#### Activity
Each record below should be repeated precisely as written.

#### Source records
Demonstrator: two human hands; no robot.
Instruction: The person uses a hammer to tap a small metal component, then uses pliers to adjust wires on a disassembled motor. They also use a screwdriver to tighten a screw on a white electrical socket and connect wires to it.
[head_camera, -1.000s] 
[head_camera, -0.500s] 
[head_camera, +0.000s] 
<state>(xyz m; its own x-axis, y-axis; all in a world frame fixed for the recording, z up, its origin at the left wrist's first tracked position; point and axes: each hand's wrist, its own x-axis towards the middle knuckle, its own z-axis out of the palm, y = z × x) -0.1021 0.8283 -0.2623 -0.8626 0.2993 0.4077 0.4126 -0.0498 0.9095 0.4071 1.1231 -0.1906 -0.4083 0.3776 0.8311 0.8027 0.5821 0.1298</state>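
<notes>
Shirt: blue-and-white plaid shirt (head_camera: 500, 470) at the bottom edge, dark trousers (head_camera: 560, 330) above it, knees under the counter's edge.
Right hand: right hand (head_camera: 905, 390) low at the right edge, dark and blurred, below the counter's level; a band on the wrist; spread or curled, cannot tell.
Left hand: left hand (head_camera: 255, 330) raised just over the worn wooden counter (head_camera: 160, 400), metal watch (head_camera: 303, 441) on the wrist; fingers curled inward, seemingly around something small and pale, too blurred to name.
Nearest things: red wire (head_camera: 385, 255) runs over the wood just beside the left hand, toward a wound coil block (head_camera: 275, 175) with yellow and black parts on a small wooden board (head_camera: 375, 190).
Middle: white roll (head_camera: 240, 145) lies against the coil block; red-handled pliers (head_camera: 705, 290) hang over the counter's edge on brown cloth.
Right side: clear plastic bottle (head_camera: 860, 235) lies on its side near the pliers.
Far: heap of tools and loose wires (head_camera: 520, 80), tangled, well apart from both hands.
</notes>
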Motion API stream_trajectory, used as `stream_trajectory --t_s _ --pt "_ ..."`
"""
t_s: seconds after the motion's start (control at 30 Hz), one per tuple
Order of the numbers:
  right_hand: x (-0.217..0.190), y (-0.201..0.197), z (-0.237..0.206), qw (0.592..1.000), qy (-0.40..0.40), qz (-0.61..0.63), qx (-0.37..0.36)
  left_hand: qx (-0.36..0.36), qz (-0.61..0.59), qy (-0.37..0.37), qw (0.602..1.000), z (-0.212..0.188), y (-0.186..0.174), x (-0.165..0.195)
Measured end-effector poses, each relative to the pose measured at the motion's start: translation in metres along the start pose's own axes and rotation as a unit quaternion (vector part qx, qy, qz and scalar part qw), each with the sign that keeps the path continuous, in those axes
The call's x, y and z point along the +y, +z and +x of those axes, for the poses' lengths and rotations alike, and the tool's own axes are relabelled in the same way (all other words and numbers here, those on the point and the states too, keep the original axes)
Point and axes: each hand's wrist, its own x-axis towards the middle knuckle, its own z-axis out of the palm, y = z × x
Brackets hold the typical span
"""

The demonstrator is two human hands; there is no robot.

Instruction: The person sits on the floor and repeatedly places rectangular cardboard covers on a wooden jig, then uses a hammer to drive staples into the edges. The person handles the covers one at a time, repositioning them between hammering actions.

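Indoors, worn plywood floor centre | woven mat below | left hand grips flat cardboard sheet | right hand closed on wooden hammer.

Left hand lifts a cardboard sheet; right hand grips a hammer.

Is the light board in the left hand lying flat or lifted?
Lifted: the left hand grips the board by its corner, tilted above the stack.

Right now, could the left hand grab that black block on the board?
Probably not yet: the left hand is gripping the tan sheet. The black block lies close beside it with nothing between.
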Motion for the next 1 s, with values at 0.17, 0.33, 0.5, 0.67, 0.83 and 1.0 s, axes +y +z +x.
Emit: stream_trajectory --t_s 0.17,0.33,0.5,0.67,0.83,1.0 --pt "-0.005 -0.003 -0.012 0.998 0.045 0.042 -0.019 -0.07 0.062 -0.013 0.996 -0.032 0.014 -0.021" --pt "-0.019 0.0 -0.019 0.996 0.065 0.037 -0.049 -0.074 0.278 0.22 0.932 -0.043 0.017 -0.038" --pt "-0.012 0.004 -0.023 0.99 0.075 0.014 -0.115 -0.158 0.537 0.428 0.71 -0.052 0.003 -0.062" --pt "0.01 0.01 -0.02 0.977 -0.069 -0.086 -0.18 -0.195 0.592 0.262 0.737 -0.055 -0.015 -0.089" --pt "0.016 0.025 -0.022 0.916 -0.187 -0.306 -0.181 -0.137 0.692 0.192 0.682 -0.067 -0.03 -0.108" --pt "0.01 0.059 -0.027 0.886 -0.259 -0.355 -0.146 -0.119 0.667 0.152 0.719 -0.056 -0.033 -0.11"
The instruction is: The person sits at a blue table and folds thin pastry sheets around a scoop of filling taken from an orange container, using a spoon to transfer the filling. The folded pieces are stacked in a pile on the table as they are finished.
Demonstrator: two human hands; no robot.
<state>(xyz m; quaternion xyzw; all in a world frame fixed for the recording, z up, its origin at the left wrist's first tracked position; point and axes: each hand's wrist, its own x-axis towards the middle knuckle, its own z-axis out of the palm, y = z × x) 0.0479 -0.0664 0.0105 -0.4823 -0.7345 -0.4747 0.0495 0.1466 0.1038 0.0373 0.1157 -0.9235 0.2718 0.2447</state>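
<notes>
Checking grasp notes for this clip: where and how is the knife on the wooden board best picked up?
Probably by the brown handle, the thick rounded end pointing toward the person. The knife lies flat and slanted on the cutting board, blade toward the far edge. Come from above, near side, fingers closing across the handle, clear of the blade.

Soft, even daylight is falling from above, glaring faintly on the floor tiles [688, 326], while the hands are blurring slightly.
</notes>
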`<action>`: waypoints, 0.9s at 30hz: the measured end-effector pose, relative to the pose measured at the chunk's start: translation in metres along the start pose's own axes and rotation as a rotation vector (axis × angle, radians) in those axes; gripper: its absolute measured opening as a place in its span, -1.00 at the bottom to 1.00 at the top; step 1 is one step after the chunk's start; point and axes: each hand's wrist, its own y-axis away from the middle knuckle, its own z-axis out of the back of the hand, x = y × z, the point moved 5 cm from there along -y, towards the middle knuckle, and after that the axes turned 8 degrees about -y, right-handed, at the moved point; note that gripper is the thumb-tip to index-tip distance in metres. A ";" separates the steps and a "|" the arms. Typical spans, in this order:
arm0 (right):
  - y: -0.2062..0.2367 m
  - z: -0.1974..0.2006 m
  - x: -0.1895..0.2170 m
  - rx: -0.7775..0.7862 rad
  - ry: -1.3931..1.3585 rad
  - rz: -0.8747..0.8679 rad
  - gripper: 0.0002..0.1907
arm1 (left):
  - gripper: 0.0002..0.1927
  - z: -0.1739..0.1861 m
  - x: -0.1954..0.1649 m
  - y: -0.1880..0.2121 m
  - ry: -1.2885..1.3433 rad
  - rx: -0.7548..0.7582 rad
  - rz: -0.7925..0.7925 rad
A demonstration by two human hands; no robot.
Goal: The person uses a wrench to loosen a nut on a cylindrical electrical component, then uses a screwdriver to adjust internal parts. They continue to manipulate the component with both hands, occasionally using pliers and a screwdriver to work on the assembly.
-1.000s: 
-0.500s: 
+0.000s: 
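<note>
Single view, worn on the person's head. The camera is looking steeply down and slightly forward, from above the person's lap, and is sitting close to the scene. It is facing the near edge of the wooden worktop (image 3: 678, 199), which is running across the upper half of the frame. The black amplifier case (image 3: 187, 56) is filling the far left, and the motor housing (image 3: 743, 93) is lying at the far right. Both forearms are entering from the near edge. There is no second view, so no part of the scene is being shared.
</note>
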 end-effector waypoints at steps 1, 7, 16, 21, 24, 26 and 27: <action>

#### Answer to this exercise
Demonstrator: two human hands; no robot.
Instruction: The person uses a hammer to tap a small metal component, then uses pliers to adjust wires on a disassembled motor. They also use a screwdriver to tighten a screw on a white electrical socket and connect wires to it.
[head_camera, -1.000s] 
[head_camera, -0.500s] 
[head_camera, +0.000s] 
<state>(xyz m; its own x-axis, y-axis; all in a world frame fixed for the recording, z up, its origin at the left wrist's first tracked position; point and axes: each hand's wrist, its own x-axis towards the middle knuckle, its own z-axis out of the palm, y = z × x) -0.1021 0.8283 -0.2623 -0.8626 0.2993 0.4077 0.4126 -0.0498 0.9095 0.4071 1.1231 -0.1906 -0.4083 0.3776 0.8311 0.8027 0.5821 0.1298</state>
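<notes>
Shirt: blue-and-white plaid shirt (head_camera: 500, 470) at the bottom edge, dark trousers (head_camera: 560, 330) above it, knees under the counter's edge.
Right hand: right hand (head_camera: 905, 390) low at the right edge, dark and blurred, below the counter's level; a band on the wrist; spread or curled, cannot tell.
Left hand: left hand (head_camera: 255, 330) raised just over the worn wooden counter (head_camera: 160, 400), metal watch (head_camera: 303, 441) on the wrist; fingers curled inward, seemingly around something small and pale, too blurred to name.
Nearest things: red wire (head_camera: 385, 255) runs over the wood just beside the left hand, toward a wound coil block (head_camera: 275, 175) with yellow and black parts on a small wooden board (head_camera: 375, 190).
Middle: white roll (head_camera: 240, 145) lies against the coil block; red-handled pliers (head_camera: 705, 290) hang over the counter's edge on brown cloth.
Right side: clear plastic bottle (head_camera: 860, 235) lies on its side near the pliers.
Far: heap of tools and loose wires (head_camera: 520, 80), tangled, well apart from both hands.
</notes>
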Motion API stream_trajectory, used as `stream_trajectory --t_s _ --pt "_ ..."`
"""
t_s: seconds after the motion's start (control at 30 Hz), one per tuple
Order of the numbers:
  right_hand: x (-0.217..0.190), y (-0.201..0.197), z (-0.237..0.206), qw (0.592..1.000), qy (-0.40..0.40), qz (-0.61..0.63), qx (-0.37..0.36)
  left_hand: qx (-0.36..0.36), qz (-0.61..0.59), qy (-0.37..0.37), qw (0.602..1.000), z (-0.212..0.188), y (-0.186..0.174), x (-0.165..0.195)
Measured end-effector poses, each relative to the pose measured at the motion's start: translation in metres along the start pose's own axes and rotation as a unit quaternion (vector part qx, qy, qz and scalar part qw), each with the sign that keeps the path continuous, in those axes
The call's x, y and z point along the +y, +z and +x of those axes, for the poses' lengths and rotations alike, and the tool's own axes are relabelled in the same way (all other words and numbers here, those on the point and the states too, keep the original axes)
Point and axes: each hand's wrist, its own x-axis towards the middle knuckle, its own z-axis out of the palm, y = z × x
Brackets hold the typical span
"""

The demonstrator is two human hands; there is no robot.

Instruction: The person sits on the floor and repeatedly places rectangular cardboard covers on a wooden jig, then uses a hammer to drive staples into the edges. The person handles the covers one at a time, repositioning them between hammering actions.

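Indoors, worn plywood floor centre | woven mat below | left hand grips flat cardboard sheet | right hand closed on wooden hammer.

Left hand lifts a cardboard sheet; right hand grips a hammer.

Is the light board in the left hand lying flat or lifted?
Lifted: the left hand grips the board by its corner, tilted above the stack.

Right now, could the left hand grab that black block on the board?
Probably not yet: the left hand is gripping the tan sheet. The black block lies close beside it with nothing between.
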Motion for the next 1 s, with values at 0.17, 0.33, 0.5, 0.67, 0.83 and 1.0 s, axes +y +z +x.
Emit: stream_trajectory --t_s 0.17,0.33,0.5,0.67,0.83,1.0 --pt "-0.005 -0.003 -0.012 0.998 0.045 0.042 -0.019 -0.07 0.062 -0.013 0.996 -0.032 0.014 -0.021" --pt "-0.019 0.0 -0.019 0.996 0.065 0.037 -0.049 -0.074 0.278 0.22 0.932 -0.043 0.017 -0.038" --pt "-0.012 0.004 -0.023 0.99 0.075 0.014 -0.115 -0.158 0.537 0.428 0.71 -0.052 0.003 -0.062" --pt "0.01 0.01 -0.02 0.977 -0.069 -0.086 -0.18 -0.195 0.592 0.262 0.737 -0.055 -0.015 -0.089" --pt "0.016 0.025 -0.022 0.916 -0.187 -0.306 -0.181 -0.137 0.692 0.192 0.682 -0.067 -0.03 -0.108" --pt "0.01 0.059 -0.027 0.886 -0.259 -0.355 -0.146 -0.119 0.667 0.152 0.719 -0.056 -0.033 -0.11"
The instruction is: The person sits at a blue table and folds thin pastry sheets around a scoop of filling taken from an orange container, using a spoon to transfer the filling. The folded pieces are stacked in a pile on the table as they are finished.
Demonstrator: two human hands; no robot.
<state>(xyz m; quaternion xyzw; all in a world frame fixed for the recording, z up, its origin at the left wrist's first tracked position; point and axes: each hand's wrist, its own x-axis towards the middle knuckle, its own z-axis out of the palm, y = z × x) 0.0479 -0.0664 0.0105 -0.4823 -0.7345 -0.4747 0.0495 0.1466 0.1038 0.0373 0.1157 -0.9235 0.2718 0.2447</state>
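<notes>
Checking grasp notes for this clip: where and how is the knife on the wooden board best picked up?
Probably by the brown handle, the thick rounded end pointing toward the person. The knife lies flat and slanted on the cutting board, blade toward the far edge. Come from above, near side, fingers closing across the handle, clear of the blade.

Soft, even daylight is falling from above, glaring faintly on the floor tiles [688, 326], while the hands are blurring slightly.
</notes>
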`<action>`: waypoints, 0.9s at 30hz: the measured end-effector pose, relative to the pose measured at the chunk's start: translation in metres along the start pose's own axes and rotation as a rotation vector (axis × angle, radians) in those axes; gripper: its absolute measured opening as a place in its span, -1.00 at the bottom to 1.00 at the top; step 1 is one step after the chunk's start; point and axes: each hand's wrist, its own y-axis away from the middle knuckle, its own z-axis out of the back of the hand, x = y × z, the point moved 5 cm from there along -y, towards the middle knuckle, and after that the axes turned 8 degrees about -y, right-handed, at the moved point; note that gripper is the thumb-tip to index-tip distance in metres. A ";" separates the steps and a "|" the arms. Typical spans, in this order:
arm0 (right):
  - y: -0.2062..0.2367 m
  - z: -0.1974..0.2006 m
  - x: -0.1895..0.2170 m
  - rx: -0.7775..0.7862 rad
  - ry: -1.3931..1.3585 rad
  - rz: -0.8747..0.8679 rad
  - gripper: 0.0002..0.1907
arm1 (left):
  - gripper: 0.0002..0.1927
  - z: -0.1739..0.1861 m
  - x: -0.1954..0.1649 m
  - y: -0.1880..0.2121 m
  - ry: -1.2885..1.3433 rad
  - rx: -0.7548..0.7582 rad
  - rz: -0.7925..0.7925 rad
A demonstration by two human hands; no robot.
Goal: The person uses a wrench to loosen a nut on a cylindrical electrical component, then uses a screwdriver to adjust internal parts. They continue to manipulate the component with both hands, occasionally using pliers and a screwdriver to work on the assembly.
-1.000s: 
-0.500s: 
+0.000s: 
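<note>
Single view, worn on the person's head. The camera is looking steeply down and slightly forward, from above the person's lap, and is sitting close to the scene. It is facing the near edge of the wooden worktop (image 3: 678, 199), which is running across the upper half of the frame. The black amplifier case (image 3: 187, 56) is filling the far left, and the motor housing (image 3: 743, 93) is lying at the far right. Both forearms are entering from the near edge. There is no second view, so no part of the scene is being shared.
</note>
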 end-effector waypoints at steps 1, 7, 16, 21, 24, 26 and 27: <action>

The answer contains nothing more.